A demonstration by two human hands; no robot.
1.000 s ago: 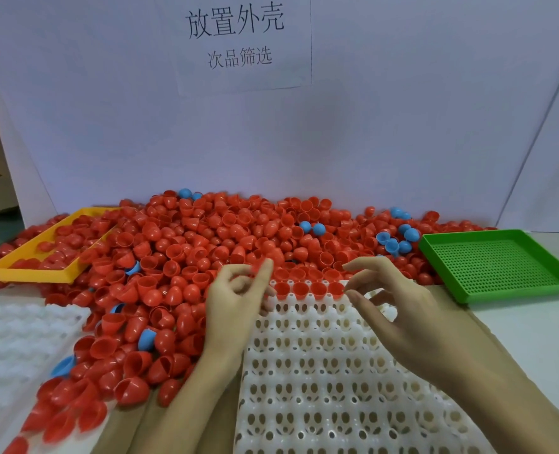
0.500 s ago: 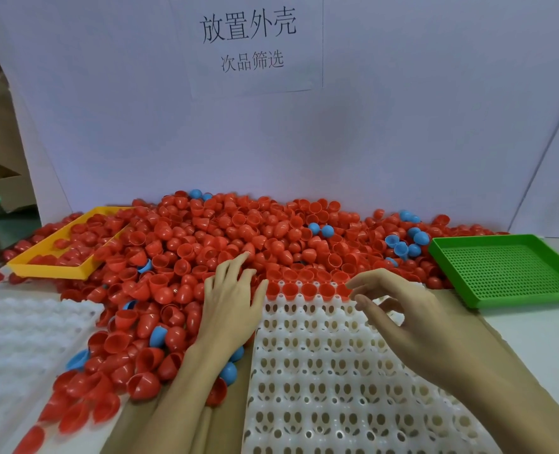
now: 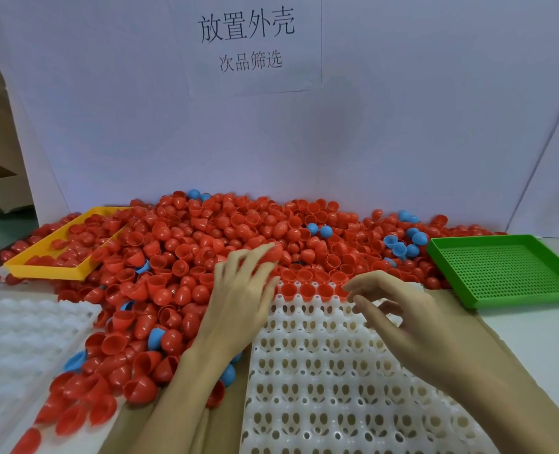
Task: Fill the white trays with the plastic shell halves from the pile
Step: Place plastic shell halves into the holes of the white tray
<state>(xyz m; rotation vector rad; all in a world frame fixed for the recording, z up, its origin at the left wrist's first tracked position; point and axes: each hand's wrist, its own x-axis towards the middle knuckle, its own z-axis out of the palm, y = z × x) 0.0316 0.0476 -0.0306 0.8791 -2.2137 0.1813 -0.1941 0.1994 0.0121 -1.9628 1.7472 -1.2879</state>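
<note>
I see the pile [image 3: 206, 250] of red and blue plastic shell halves heaped against the white backboard [image 3: 402, 126], and I place everything else from that pile. The near white tray [image 3: 337, 388] butts into its front edge; 1 row of red shells [image 3: 307, 290] sits open side up in the tray's far pockets, the remaining pockets bare. A second white tray [image 3: 19, 339] lies at the pile's front left, with loose shells spilling beside it. The green perforated tray [image 3: 507, 270] sits at the pile's right end, and the yellow tray [image 3: 52, 253] at its left end is partly buried in shells. My left hand [image 3: 239, 299] lies on the pile's front slope, fingers spread and reaching onto red shells; whether they pinch one I cannot tell. My right hand [image 3: 399, 309] hovers over the near tray just in front of the pile, fingers loosely curled and apart, holding nothing I can see.
</note>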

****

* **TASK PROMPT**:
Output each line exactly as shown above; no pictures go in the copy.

* **ANSWER BOX**:
A demonstration by two human hands; no robot.
1.000 s ago: 
0.500 s ago: 
now: 
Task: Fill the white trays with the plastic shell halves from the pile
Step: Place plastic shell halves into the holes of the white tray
<state>(xyz m; rotation vector rad; all in a world frame fixed for the recording, z up, its origin at the left wrist's first tracked position; point and axes: each hand's wrist, its own x-axis towards the middle knuckle, its own z-axis out of the palm, y = z × x) 0.0316 0.0476 -0.0306 0.8791 -2.2137 0.1813 -0.1941 0.1994 0.0121 -1.9628 1.7472 -1.2879</state>
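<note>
I see the pile [image 3: 206, 250] of red and blue plastic shell halves heaped against the white backboard [image 3: 402, 126], and I place everything else from that pile. The near white tray [image 3: 337, 388] butts into its front edge; 1 row of red shells [image 3: 307, 290] sits open side up in the tray's far pockets, the remaining pockets bare. A second white tray [image 3: 19, 339] lies at the pile's front left, with loose shells spilling beside it. The green perforated tray [image 3: 507, 270] sits at the pile's right end, and the yellow tray [image 3: 52, 253] at its left end is partly buried in shells. My left hand [image 3: 239, 299] lies on the pile's front slope, fingers spread and reaching onto red shells; whether they pinch one I cannot tell. My right hand [image 3: 399, 309] hovers over the near tray just in front of the pile, fingers loosely curled and apart, holding nothing I can see.
</note>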

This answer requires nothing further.